I would politely disagree with generalized accusations of “white people behavior” in Darien. Sadly, everything in America is now turned into racism and white people are constant victims of “presumed bad behavior.” A simple “do you live in town?” question get turned into racism. Not saying hello to every Mom during open house is racism. Not being invited to every single social function is racism.

Our children attend Tokeneke, and they have had various minority kids in their classes - not an overwhelming number but enough to quote. I have seen minority Moms greeted as everyone else. Their kids have been invited to parties as everyone else. When a new boy arrived from Hong Kong, multiple families volunteered as “friendly family” - ours was lucky to be chosen. Unfortunately, there is often a desire amongst minorities to place guilt on their white neighbors, and mostly this guilt is unjustified.
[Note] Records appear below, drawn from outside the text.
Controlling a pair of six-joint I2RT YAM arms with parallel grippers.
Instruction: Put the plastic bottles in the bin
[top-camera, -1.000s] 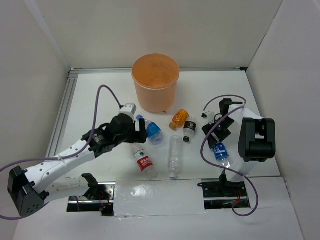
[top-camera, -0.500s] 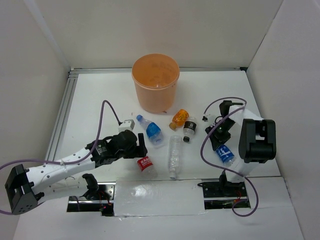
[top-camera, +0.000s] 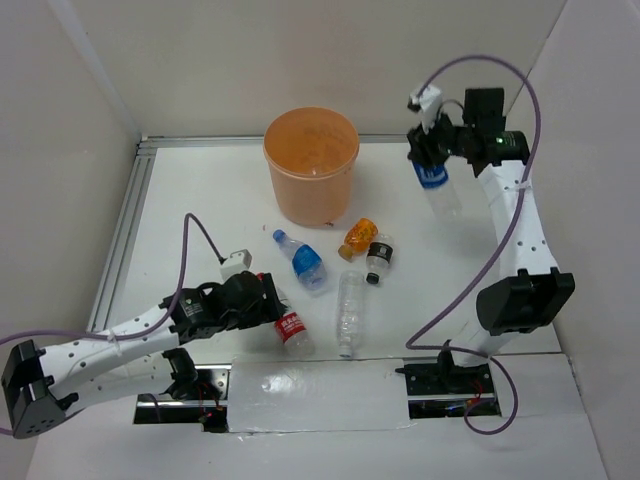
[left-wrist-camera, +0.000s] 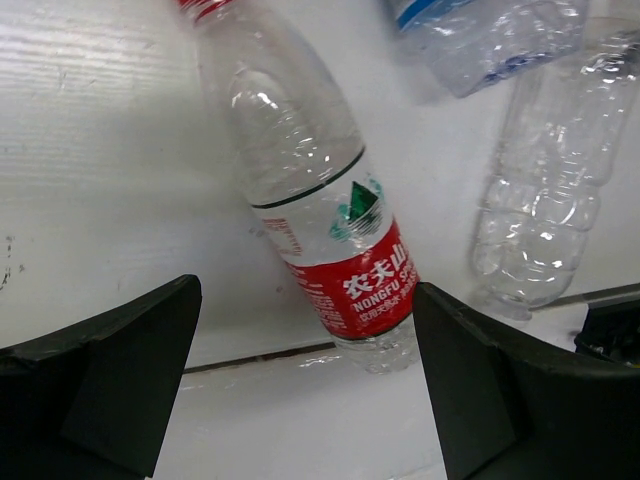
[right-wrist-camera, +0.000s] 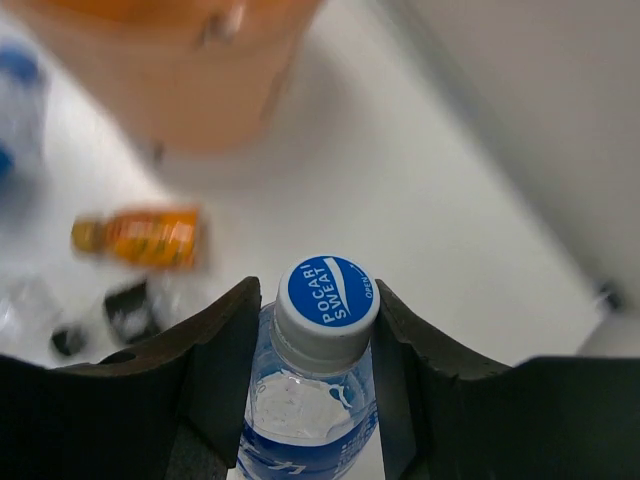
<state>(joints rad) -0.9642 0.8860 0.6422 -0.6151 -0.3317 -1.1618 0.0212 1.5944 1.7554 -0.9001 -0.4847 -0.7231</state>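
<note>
Right gripper, lifted since a second ago to right of the bin, pinches blue-labelled bottle, best carried above the bin's mouth before release; left gripper spread at red-label bottle.

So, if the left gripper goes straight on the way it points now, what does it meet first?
The red-label bottle. It lies straight ahead of the left gripper, framed by its open fingers. It looks near, but the depth is unclear.
</note>
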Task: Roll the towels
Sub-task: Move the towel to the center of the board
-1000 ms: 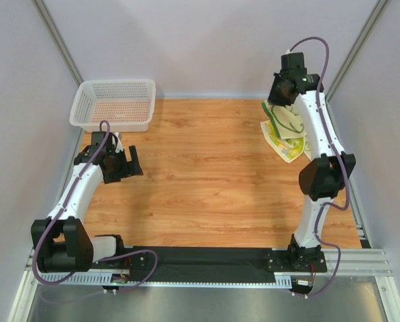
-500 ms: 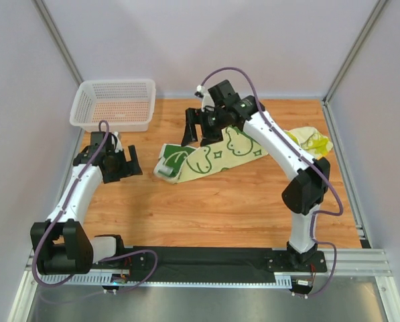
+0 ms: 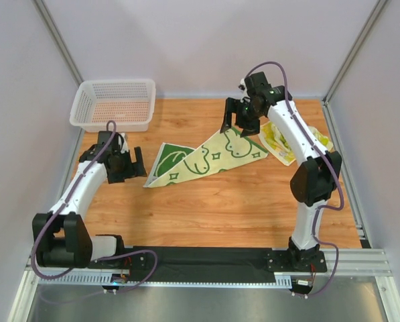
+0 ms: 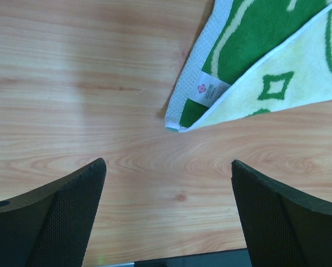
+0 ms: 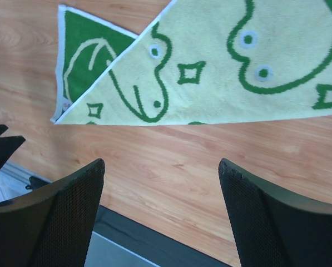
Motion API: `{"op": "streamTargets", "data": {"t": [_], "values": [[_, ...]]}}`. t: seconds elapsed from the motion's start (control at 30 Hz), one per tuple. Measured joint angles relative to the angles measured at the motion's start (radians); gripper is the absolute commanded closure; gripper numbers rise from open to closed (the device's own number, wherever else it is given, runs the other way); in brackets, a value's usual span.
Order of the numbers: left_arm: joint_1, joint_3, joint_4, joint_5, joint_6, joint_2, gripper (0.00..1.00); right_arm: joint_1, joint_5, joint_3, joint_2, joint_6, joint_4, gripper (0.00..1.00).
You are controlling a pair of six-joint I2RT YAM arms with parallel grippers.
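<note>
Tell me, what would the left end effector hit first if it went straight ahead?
Probably the towel, whose labelled corner lies just ahead of the left end effector; it might touch the table first.

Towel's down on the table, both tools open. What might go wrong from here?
1. The towel lies skewed and folded diagonally over itself; rolled as it lies, it would likely come out lopsided.
2. The spare towels sit right beside the right arm; a sweep may drag them.

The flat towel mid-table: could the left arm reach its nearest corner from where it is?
Probably yes. The left end effector is open and sits just short of the towel at its tagged corner, with only bare table between them.
</note>
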Motion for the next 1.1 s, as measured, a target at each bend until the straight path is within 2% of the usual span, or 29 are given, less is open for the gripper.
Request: {"op": "streamTargets", "data": {"t": [0.2,0.43,0.6,0.63,0.73,0.8,0.9,1.03,1.1], "values": [[-0.042,0.002,-0.008,0.001,-0.062,0.182,0.08,-0.034,0.051,0.004,0.02,-0.023,-0.023,0.16],[-0.042,-0.006,-0.003,0.013,-0.111,0.249,0.22,-0.079,0.081,0.097,0.145,-0.03,-0.049,0.16],[-0.042,-0.006,0.0,0.023,-0.131,0.306,0.22,-0.097,0.089,0.161,0.211,-0.03,-0.056,0.16],[-0.042,-0.006,0.0,0.027,-0.14,0.317,0.15,-0.096,0.089,0.166,0.218,-0.03,-0.057,0.17],[-0.042,-0.006,0.005,0.04,-0.177,0.329,0.05,-0.095,0.089,0.169,0.23,-0.03,-0.058,0.17],[-0.042,-0.007,0.017,0.051,-0.204,0.33,0.04,-0.093,0.085,0.169,0.235,-0.03,-0.058,0.17],[-0.042,-0.008,0.037,0.061,-0.238,0.33,0.07,-0.093,0.078,0.169,0.243,-0.03,-0.058,0.17],[-0.042,-0.008,0.051,0.061,-0.27,0.331,0.18,-0.093,0.069,0.17,0.256,-0.03,-0.058,0.17],[-0.042,-0.008,0.058,0.058,-0.282,0.34,0.2,-0.093,0.062,0.171,0.263,-0.03,-0.057,0.17]]}}
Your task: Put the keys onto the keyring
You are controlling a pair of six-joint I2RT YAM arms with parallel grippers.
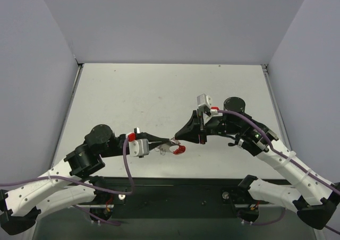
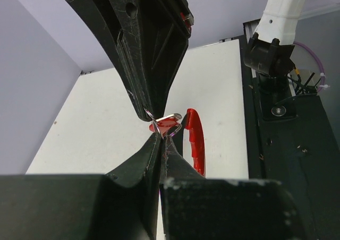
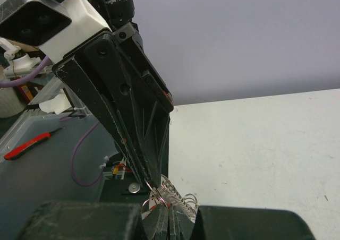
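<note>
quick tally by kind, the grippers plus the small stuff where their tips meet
grippers: 2 (left gripper, right gripper)
red-headed key: 1
keyring with curved red band: 1
total: 4

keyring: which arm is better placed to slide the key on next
Left, likely: the left gripper is shut on the key, its tip at the keyring wire the shut right gripper pinches.
</note>
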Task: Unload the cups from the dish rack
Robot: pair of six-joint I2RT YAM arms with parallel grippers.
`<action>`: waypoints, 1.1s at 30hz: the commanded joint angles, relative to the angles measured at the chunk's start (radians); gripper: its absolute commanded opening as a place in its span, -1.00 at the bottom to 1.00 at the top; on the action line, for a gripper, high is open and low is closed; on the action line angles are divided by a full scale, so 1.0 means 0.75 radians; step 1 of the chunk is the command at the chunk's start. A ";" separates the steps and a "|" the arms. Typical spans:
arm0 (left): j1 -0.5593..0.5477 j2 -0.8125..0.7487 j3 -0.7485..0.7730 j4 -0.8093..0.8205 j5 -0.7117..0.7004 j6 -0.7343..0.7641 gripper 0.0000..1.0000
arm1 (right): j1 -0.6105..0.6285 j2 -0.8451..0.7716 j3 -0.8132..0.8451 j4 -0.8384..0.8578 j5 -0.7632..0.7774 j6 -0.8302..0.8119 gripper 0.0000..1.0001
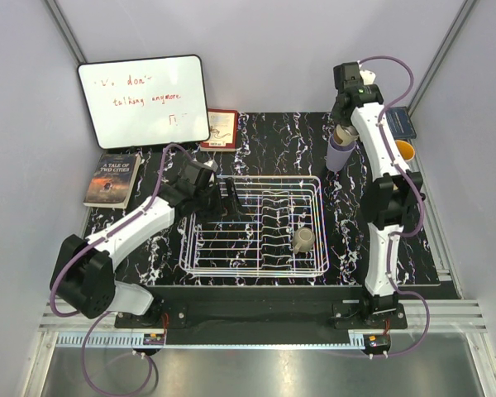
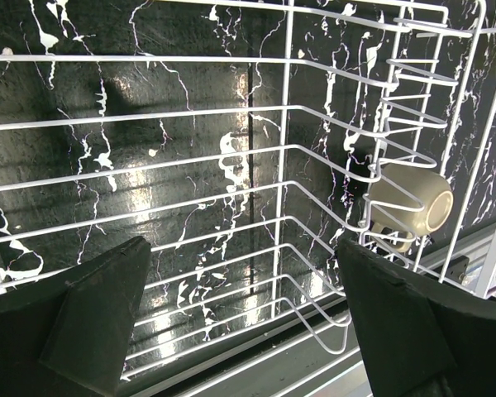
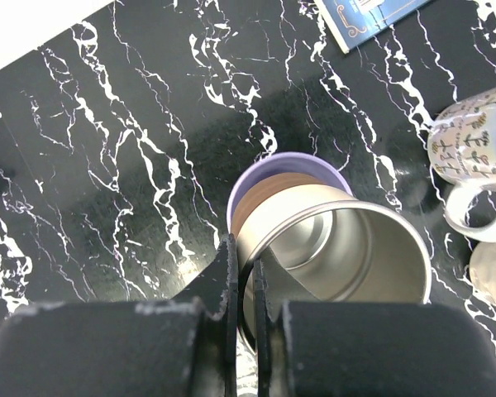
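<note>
Nesting tan cup [image 3: 355, 240] into lavender cup [image 3: 273, 165]: right gripper [image 3: 245, 273] pinches its rim, lower it centred; left gripper [image 2: 241, 265] wide, empty.

**Background clutter on the table**

So the table [image 1: 273, 145] is this black marble-look top with white veins. Leaning on the back wall at far left there's a whiteboard [image 1: 143, 101] with red marker scribble on it. Just in front of its left corner lies a paperback, A Tale of Two Cities [image 1: 113, 179]. A small red-bordered booklet [image 1: 221, 129] sits by the whiteboard's right corner. Over at far right there's a dark blue book [image 1: 399, 122], and near it a patterned white mug [image 3: 471, 157] with a handle, orange inside.
</note>
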State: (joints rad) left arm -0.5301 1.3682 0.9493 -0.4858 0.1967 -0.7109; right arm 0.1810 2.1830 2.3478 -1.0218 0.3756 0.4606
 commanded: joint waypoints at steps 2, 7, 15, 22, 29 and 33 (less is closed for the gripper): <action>-0.001 0.015 0.053 0.003 -0.029 0.019 0.98 | 0.000 0.059 0.087 0.008 0.037 -0.001 -1.00; -0.001 0.029 0.056 -0.001 -0.035 0.021 0.98 | 0.002 0.090 0.095 0.002 0.043 -0.005 -1.00; -0.001 0.064 0.066 -0.005 -0.025 0.023 0.98 | 0.002 0.149 0.097 -0.004 0.015 -0.017 -0.82; -0.001 0.070 0.066 -0.003 -0.029 0.027 0.98 | 0.002 0.125 0.175 -0.002 0.002 -0.003 -0.01; -0.003 0.076 0.086 -0.007 -0.021 0.038 0.98 | 0.010 -0.024 0.183 -0.004 -0.067 0.028 0.22; -0.015 0.080 0.121 -0.005 0.010 0.052 0.98 | 0.057 -0.245 0.083 -0.002 -0.218 0.055 0.39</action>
State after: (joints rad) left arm -0.5304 1.4273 0.9752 -0.5076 0.1871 -0.6994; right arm 0.1852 2.2364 2.4424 -1.0420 0.3199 0.4698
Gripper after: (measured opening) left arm 0.987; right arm 0.660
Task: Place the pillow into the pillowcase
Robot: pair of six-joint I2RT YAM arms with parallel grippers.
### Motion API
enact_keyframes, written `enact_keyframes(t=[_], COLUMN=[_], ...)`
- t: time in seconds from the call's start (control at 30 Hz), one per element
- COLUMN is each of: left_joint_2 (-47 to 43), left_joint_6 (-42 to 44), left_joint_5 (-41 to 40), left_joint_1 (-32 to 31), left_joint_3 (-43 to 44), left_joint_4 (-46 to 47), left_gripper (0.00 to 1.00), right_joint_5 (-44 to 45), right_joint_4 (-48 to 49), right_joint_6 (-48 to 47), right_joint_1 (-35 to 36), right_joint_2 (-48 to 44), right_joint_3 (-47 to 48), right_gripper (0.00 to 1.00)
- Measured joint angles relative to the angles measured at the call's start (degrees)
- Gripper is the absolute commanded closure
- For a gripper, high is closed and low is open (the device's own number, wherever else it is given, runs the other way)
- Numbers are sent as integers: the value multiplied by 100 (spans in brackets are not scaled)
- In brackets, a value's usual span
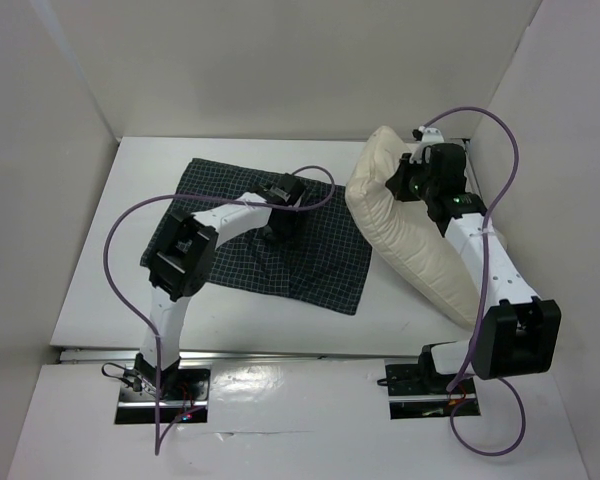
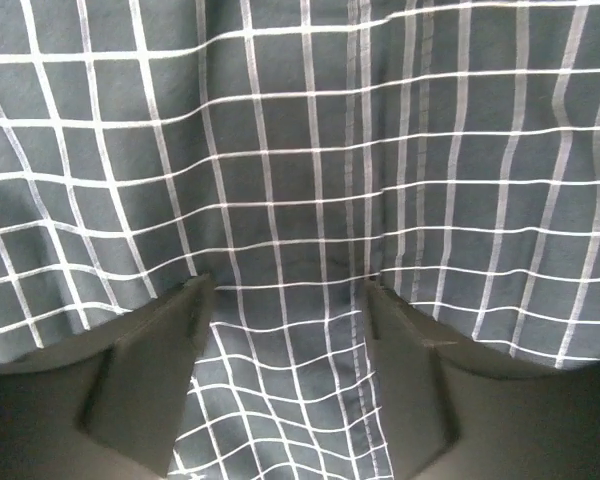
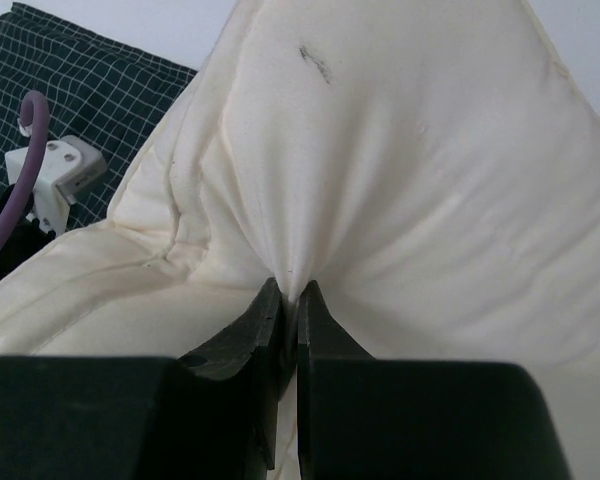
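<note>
Meanwhile, the pillow [image 3: 400, 180] is pinched by the right fingers [image 3: 248, 340], and the left fingers [image 2: 150, 370] are held open over the pillowcase [image 2: 300, 150].

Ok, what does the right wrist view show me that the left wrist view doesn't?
Right wrist only: the pillow, with a fold of its fabric pinched in the shut right jaws and wrinkles fanning up from the pinch. There is a small dark mark higher up and a purple cable at the left edge.
Left wrist only: the left jaws standing apart, close over rumpled cloth, with nothing visibly held.
Shared: the pillowcase. It fills the left wrist view but shows only as a corner in the right wrist view.
</note>
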Motion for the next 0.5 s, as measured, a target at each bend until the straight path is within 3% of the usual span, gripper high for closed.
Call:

I have moved to Darien four years ago. I am white but also an immigrant and I speak with an accent. I didn’t have a ton of friends at first. It took time to get to know people. But I am not jumping to conclusion that I was discriminated against by these “hurtful white American women”. I simply realize that friendships require time and effort on both sides. Fortunately, Nobu found success in Darien.

Racism is horrible, and I would love to see America as color-blind country. But in order be truly color-blind, we should also ask people of color to not constantly analyze every aspect of life from “I-am-a-victim” approach. When a black woman does not extend her hello to a white woman during an Open house, nobody pays attention. When a white woman does not extend her hello to another woman in the hallway who happens to be black, we call it racism.

This double standard is hard to swallow. I hope Nobu’s group will address my view point as a white woman living in Darien who is not a racist - but the one who also refuses to feel guilty and apologetic because I was born white.